§ **DIRECTIONS**: From the listing below, pull each line that includes "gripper".

──────────

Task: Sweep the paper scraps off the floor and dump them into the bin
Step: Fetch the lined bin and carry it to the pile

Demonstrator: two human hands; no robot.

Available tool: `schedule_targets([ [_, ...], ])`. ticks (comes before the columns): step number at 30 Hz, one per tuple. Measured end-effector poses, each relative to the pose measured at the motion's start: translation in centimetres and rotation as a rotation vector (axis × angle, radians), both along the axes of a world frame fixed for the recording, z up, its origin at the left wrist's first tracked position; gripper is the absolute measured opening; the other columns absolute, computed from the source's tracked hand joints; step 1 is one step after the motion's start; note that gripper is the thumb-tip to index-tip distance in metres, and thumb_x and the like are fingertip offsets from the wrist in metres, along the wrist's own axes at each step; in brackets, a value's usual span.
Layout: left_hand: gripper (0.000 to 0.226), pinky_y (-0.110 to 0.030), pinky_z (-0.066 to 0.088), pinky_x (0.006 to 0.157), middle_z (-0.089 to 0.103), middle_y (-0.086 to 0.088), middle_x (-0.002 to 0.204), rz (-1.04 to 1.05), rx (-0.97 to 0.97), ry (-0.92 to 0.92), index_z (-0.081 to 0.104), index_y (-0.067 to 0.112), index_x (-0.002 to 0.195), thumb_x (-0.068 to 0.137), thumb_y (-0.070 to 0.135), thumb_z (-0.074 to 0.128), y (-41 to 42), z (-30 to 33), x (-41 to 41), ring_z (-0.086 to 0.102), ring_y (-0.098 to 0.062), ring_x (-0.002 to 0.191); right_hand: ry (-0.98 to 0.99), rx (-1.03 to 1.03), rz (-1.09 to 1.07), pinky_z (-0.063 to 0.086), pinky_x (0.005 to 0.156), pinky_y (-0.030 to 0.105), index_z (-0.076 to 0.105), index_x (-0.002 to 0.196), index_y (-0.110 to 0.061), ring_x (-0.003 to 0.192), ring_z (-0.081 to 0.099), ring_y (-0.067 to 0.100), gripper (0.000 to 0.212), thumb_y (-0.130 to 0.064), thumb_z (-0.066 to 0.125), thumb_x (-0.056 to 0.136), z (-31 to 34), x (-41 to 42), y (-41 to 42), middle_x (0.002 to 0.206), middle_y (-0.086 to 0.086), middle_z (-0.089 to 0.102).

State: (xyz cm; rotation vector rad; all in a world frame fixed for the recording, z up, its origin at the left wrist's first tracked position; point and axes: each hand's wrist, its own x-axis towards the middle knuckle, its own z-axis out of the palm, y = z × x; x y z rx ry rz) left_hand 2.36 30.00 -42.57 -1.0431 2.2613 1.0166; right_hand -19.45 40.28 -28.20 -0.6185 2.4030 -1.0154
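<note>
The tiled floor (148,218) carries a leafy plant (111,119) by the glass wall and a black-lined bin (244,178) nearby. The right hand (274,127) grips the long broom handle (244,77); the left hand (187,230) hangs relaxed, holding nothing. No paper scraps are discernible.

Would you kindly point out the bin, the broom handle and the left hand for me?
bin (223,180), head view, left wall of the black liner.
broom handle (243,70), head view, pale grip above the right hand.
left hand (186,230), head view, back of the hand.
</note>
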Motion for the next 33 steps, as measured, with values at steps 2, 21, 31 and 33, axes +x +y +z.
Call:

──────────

§ **SOLUTION TO THE EXERCISE**:
Available tool: `schedule_targets([ [_, ...], ])`. ticks (comes before the columns): step number at 30 Hz, one per tuple. Measured end-effector poses, each relative to the pose measured at the motion's start: translation in centimetres and rotation as a rotation vector (axis × angle, radians), both along the axes of a world frame fixed for the recording, z up, its origin at the left wrist's first tracked position; gripper is the absolute measured opening; the other columns absolute, computed from the source's tracked hand joints; step 1 is one step after the motion's start; note that gripper is the thumb-tip to index-tip distance in metres, and thumb_x and the like are fingertip offsets from the wrist in metres, along the wrist's own axes at each step; in brackets, a value's usual span.
Layout: left_hand: gripper (0.000 to 0.226), pinky_y (-0.110 to 0.030), pinky_z (-0.066 to 0.088), pinky_x (0.006 to 0.157), middle_z (-0.089 to 0.103), middle_y (-0.086 to 0.088), middle_x (-0.002 to 0.204), rz (-1.04 to 1.05), rx (-0.97 to 0.97), ry (-0.92 to 0.92), index_z (-0.081 to 0.104), index_y (-0.067 to 0.112), index_x (-0.002 to 0.195), thumb_x (-0.068 to 0.137), thumb_y (-0.070 to 0.135), thumb_z (-0.074 to 0.128), y (-41 to 42), z (-30 to 33), x (-41 to 41), ring_z (-0.086 to 0.102), ring_y (-0.098 to 0.062), ring_x (-0.002 to 0.191); right_hand: ry (-0.98 to 0.99), rx (-1.03 to 1.03), rz (-1.09 to 1.07), pinky_z (-0.063 to 0.086), pinky_x (0.005 to 0.156), pinky_y (-0.030 to 0.105), index_z (-0.076 to 0.105), index_x (-0.002 to 0.196), index_y (-0.110 to 0.061), ring_x (-0.003 to 0.192), ring_z (-0.081 to 0.099), ring_y (-0.067 to 0.100), gripper (0.000 to 0.212), thumb_y (-0.130 to 0.064), thumb_z (-0.066 to 0.125), thumb_x (-0.056 to 0.136), z (-31 to 34), x (-41 to 42), y (-41 to 42), middle_x (0.002 to 0.206), middle_y (-0.086 to 0.086), middle_z (-0.089 to 0.102).

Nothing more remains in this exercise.